Sue: People would think I was exaggerating or think I was just complaining, because it is very difficult for somebody outside of that sort of relationship to think, to understand – well I mean, I suppose what they would think, well if it is as bad that why is she still with him basically? You know if it upsets her that much why is she still there? And so I developed a … I just developed a shell round myself where I didn’t say anything about our relationship to people, even those people whom I considered friends, except for this particular friend who actually was in the home a lot with the children. She acted almost as a surrogate grandmother for the children. So she was in the home a lot so she knew what I was experiencing. She had seen it in action, you know.
 
But unless you see it in action, most people just can’t comprehend what it is that is going on. And it is almost, well it is, in a way it is an abusive relationship. Not a conscious one in the way that one would think, when you use that sort of term, but for example, I mean I am a health worker. I work in the health services and I could cringe. I did cringe when we had lectures about domestic abuse and things like that, you know, I just could feel myself withdrawing completely within myself because I could identify certain aspects of it. Not the physical abuse but the mental abuse of …
Richard: Abysmal neglect.
Sue: Yes, it is. Whereas when you talk about domestic abuse you tend to think that it is something conscious and systematic and … but I could very much identify with people in that situation.

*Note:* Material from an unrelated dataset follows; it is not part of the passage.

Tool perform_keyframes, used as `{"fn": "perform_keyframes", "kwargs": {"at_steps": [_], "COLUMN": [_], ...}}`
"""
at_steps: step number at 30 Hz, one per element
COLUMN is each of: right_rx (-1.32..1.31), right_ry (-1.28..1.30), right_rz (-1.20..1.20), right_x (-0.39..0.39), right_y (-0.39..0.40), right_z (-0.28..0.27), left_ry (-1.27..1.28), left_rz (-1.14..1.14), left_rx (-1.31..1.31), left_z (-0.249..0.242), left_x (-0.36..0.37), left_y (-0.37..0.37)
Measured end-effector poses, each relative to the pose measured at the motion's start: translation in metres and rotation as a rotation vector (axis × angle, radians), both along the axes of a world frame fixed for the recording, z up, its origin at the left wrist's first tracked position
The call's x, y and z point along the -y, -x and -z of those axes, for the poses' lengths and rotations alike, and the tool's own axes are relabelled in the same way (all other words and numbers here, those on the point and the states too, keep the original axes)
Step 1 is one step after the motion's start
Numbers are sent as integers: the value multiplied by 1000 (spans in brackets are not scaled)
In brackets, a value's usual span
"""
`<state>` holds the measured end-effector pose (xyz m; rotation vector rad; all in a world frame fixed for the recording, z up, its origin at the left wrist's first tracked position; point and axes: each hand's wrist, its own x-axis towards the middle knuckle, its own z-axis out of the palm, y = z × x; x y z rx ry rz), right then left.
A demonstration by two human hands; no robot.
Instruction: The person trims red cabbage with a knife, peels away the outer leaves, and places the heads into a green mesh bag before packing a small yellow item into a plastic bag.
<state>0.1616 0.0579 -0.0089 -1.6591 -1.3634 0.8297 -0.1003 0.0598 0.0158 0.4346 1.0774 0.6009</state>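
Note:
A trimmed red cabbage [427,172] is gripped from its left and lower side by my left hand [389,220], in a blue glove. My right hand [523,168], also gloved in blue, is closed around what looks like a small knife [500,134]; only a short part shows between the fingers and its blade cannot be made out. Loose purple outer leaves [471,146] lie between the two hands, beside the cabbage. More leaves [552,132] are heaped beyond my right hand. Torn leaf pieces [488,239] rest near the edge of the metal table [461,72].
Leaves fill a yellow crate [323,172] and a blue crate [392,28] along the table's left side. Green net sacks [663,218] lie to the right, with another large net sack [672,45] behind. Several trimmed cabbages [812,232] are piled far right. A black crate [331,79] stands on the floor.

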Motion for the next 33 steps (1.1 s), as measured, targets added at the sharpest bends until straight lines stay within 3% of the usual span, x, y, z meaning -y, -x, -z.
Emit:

Richard: This was one of the …
Sue: And that is another thing though too, in a church situation you don’t want to go up and start saying to people, well I feel as if I am in an abusive relationship.
Richard: I don’t think you would be allowed to say that.
Sue: Well it is not something that people would expect.
Richard: You didn’t say that.
Sue: That people expect from you. So for a lot of years I was living in a very unsupported situation. So again having the diagnosis was a help in that respect as well because then I could start saying, I am here with a disabled husband.
 

Julie found it 'useful to know' that her husband was autistic so she could change her...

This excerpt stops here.